The Whitman Investment Company has come a long way since its inception in spring 1999 as the Whitman Money Makers, a club where people could get together and discuss hot stock tips. It was during the first few meetings of the Money Makers that someone suggested setting up a student-run mock portfolio, says Rosenberg. From there the concept grew into the idea of managing part of a College endowment, Collins adds. "Several club members went to (treasurer) Peter Harvey to discuss the possibilities. He was very supportive but wanted to give the club a chance to prove itself and work out the structure of the organization before the members actually dealt with a large amount of money. We managed the virtual portfolio for a year and a half and during that time we set specific guidelines. We ve worked hard toward this goal of managing real money."
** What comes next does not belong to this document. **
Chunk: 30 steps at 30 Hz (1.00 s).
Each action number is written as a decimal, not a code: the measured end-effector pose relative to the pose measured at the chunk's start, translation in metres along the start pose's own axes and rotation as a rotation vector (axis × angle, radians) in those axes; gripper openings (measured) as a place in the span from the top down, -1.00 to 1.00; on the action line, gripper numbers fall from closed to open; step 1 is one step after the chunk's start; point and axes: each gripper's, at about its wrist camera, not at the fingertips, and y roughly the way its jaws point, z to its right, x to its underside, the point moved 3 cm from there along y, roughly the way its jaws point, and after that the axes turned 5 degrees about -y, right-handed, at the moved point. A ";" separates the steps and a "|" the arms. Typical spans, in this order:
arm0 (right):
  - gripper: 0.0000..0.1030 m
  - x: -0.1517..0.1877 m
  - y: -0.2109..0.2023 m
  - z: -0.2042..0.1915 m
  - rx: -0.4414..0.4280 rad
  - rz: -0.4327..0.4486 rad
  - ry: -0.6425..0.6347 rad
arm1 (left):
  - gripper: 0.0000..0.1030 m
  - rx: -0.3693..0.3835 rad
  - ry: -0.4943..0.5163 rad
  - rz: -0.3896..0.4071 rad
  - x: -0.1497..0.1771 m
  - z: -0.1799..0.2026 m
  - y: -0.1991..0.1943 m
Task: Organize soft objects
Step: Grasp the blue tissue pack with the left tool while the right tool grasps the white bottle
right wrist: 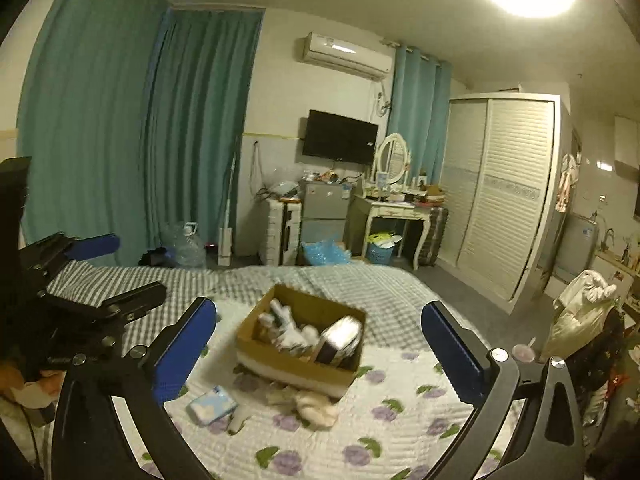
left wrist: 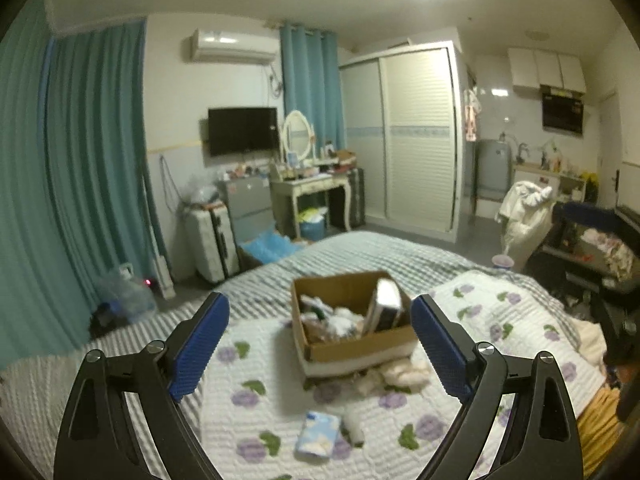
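An open cardboard box (left wrist: 362, 347) (right wrist: 280, 364) sits on the flowered quilt (left wrist: 256, 412) (right wrist: 360, 448) and holds several soft items and a tilted white pack (left wrist: 385, 309) (right wrist: 339, 339). A beige plush item (left wrist: 404, 373) (right wrist: 316, 408) lies against the box's near side. A light-blue tissue pack (left wrist: 318, 435) (right wrist: 212, 405) and a small white roll (left wrist: 354, 428) (right wrist: 239, 421) lie nearer. My left gripper (left wrist: 320, 312) is open and empty above the quilt, short of the box. My right gripper (right wrist: 319, 318) is open and empty too. The left gripper also shows at the left edge of the right wrist view (right wrist: 104, 276).
The bed carries a grey striped cover (left wrist: 360, 252) beyond the quilt. Teal curtains (left wrist: 80, 168), a suitcase (left wrist: 214, 242), a dressing table (left wrist: 310, 188) and a wardrobe (left wrist: 416, 140) stand around the bed. A cluttered chair (left wrist: 584, 248) is at the right.
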 end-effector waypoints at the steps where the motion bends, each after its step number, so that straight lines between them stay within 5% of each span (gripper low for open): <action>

The structure of the WIC, which can be studied in detail at the group's website, goes something like this: any member of the Whitman student body can attend meetings (held weekly) and be a member. However, to be a trustee who can vote on the buying and selling of stocks, one must attend at least 75 percent of the meetings, research and give quarterly reports on different stocks, and be voted in by the current trustees.

"Our strategy has definitely evolved," says Collins, and Rosenberg adds, "One thing I've come to realize is this: Have a strategy. Then look through your portfolio and evaluate it three to four times a year." If people are investing for the long term, adds Stribling, it doesn't take that much time to manage a portfolio. "More or less, stocks go up in the long run so just maintain a well-diversified portfolio." The endowment funds appear to be in the hands of a group of knowledgeable and hard-working students who are not satisfied with just making money. "We see ourselves as an educational group," said Rosenberg. To this end, the club trustees give public lectures on various subjects such as how to invest, and in February the club started a "Stock Market Challenge," a monthly competition in which the member who manages the most successful virtual portfolio will win $100.
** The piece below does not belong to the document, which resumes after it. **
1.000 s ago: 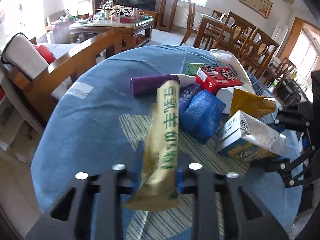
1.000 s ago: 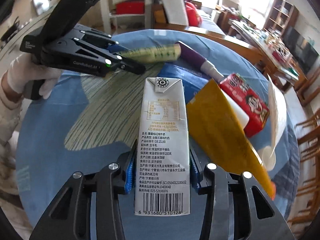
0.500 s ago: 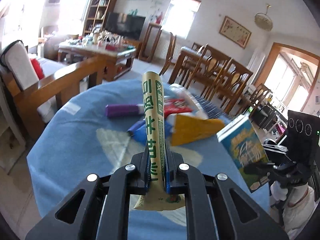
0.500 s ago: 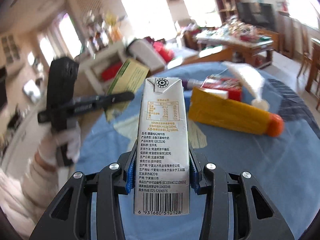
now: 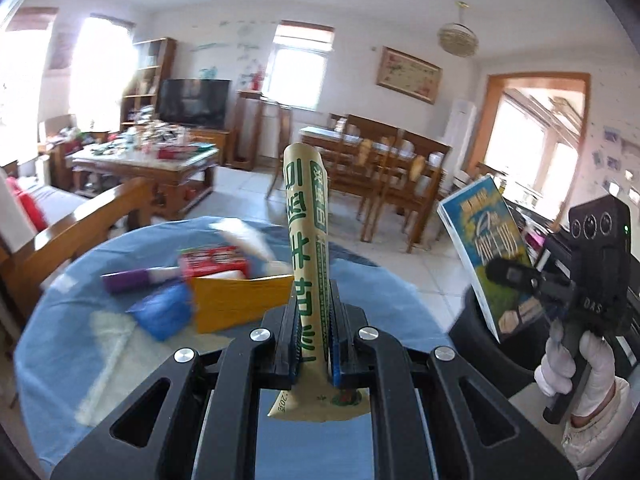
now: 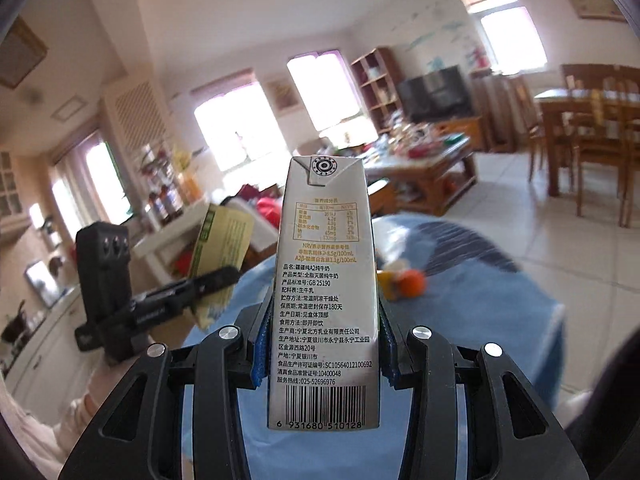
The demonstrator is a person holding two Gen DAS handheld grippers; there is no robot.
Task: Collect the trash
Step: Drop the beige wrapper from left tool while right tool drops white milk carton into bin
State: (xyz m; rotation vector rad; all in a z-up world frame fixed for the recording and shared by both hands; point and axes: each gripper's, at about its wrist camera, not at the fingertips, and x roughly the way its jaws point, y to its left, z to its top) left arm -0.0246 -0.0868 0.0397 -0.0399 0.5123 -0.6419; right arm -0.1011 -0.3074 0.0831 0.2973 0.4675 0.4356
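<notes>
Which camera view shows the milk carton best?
The right wrist view: the milk carton fills the centre, printed side sharp, held in the right tongs. The left wrist view shows it small at the right edge, tilted, blue front visible.

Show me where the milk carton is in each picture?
Left wrist view: the milk carton is at the right edge, tilted, held by the right gripper.
Right wrist view: the milk carton stands upright in the centre, clamped between the fingers.
Shared landmark: the black TV against the far wall.
</notes>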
And what's next on the agenda? For Collins, graduation in May, and a job at the Seattle branch of Deloitte Consulting, one of the world's leading e-business, consulting, and integration firms, where he interned several summers ago. But first, in March, he will be the featured solo pianist at the Oregon East Symphony s concert. He earned this honor in January when he won first place in the Oregon East Symphony Young Artist Competition with his performance of Rachmaninoff's Piano Concerto No. 2.

As for Rosenberg and Stribling, they also express an interest in consulting when they graduate from Whitman, but first they want to make good on the promise they made to certain College officials about making the funds entrusted to them grow. But be sure of this: These Whitman students have a plan, and we haven't heard the last of them.